Published on November 16, 2023, 4:12 pm
Google and Google Deepmind have introduced Mirasol, a small AI model designed to answer questions about videos and achieve new records. The challenge with understanding videos lies in integrating information from various sources like video, audio, and text. Current AI systems struggle to process diverse data streams and large amounts of data.
In their study, researchers from Google and Google Deepmind present an approach that enhances multimodal understanding of long-form video. The Mirasol AI model aims to address two key challenges. First, modalities such as video and audio are synchronized in time but asynchronous with titles and descriptions. Second, the vast amounts of data generated by video and audio strain the model’s capacity.
The team utilizes combiners and autoregressive transformer models for Mirasol. The time-synchronized video and audio signals are processed by a model component that divides the video into segments. Each segment is then processed by a transformer, which learns the relationships between them. Simultaneously, another transformer processes the contextual text. Both components exchange information regarding their respective inputs.

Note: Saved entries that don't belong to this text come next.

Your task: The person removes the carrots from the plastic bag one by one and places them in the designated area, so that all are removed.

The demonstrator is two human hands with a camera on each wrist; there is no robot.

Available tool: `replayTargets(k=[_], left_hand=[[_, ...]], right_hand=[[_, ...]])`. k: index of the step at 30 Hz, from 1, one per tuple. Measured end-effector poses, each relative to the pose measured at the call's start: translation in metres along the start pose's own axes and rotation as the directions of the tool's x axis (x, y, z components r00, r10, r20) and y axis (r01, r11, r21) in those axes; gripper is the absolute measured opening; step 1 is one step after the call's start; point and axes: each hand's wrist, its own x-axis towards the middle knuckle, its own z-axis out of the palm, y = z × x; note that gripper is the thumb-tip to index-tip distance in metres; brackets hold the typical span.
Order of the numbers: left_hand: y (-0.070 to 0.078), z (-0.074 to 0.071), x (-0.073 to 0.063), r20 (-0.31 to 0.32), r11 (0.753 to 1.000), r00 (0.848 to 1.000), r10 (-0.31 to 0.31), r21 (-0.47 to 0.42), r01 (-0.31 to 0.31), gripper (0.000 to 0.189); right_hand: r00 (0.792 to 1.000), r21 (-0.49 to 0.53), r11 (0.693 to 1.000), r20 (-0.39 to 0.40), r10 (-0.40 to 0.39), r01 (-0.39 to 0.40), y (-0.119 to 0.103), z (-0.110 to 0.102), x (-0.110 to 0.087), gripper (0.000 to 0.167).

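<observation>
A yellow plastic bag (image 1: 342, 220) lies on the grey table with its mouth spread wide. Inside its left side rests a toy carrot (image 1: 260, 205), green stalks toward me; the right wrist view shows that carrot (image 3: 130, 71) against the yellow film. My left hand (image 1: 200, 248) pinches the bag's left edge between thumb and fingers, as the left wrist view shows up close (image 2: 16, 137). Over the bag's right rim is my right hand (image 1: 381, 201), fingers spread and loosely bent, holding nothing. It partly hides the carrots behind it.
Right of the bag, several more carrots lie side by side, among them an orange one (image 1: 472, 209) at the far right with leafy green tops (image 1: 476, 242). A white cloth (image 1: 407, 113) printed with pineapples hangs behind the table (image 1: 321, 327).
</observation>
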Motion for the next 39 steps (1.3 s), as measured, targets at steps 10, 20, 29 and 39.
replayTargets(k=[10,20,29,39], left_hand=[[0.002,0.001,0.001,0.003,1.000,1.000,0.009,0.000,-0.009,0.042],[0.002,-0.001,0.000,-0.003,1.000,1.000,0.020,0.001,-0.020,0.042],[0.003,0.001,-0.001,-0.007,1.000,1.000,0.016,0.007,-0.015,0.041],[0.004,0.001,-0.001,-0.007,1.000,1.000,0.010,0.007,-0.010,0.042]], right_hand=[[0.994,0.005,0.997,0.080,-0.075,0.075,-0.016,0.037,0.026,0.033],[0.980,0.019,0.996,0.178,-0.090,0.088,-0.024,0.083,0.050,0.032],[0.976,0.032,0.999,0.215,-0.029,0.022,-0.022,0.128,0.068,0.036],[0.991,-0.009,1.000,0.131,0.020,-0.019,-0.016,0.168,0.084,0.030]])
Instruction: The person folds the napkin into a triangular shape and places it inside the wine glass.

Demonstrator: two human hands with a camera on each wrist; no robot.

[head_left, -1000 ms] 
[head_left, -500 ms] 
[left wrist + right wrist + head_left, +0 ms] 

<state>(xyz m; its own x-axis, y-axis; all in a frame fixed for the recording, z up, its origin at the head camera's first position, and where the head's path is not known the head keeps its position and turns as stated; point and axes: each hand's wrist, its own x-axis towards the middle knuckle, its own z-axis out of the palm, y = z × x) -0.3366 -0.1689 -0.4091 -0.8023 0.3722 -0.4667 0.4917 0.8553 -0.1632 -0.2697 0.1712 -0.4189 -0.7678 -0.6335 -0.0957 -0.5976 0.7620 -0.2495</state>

In the video-audio component, a unique transformation module called the Combiner extracts common representations from each segment and compresses the data through dimension reduction. Currently, the model with 3 billion parameters can process videos containing 128 to 512 frames, where each segment consists of 4 to 64 frames. In contrast, other larger models can usually only handle 32 to 64 frames for an entire video while relying primarily on text-based transformers with additional modalities.
During tests, Mirasol3B surpassed previous benchmarks in video question analysis while being significantly smaller in size compared to other models. Furthermore, it can process longer videos seamlessly. By incorporating memory into a variant of the combiner, the team achieved an additional 18 percent reduction in required computing power.
In the future, Mirasol-like models could be utilized by chatbots such as YouTube’s recently launched AI assistant to provide accurate answers to video-related questions, enhance functions like automatic categorization, and improve video chapter marking.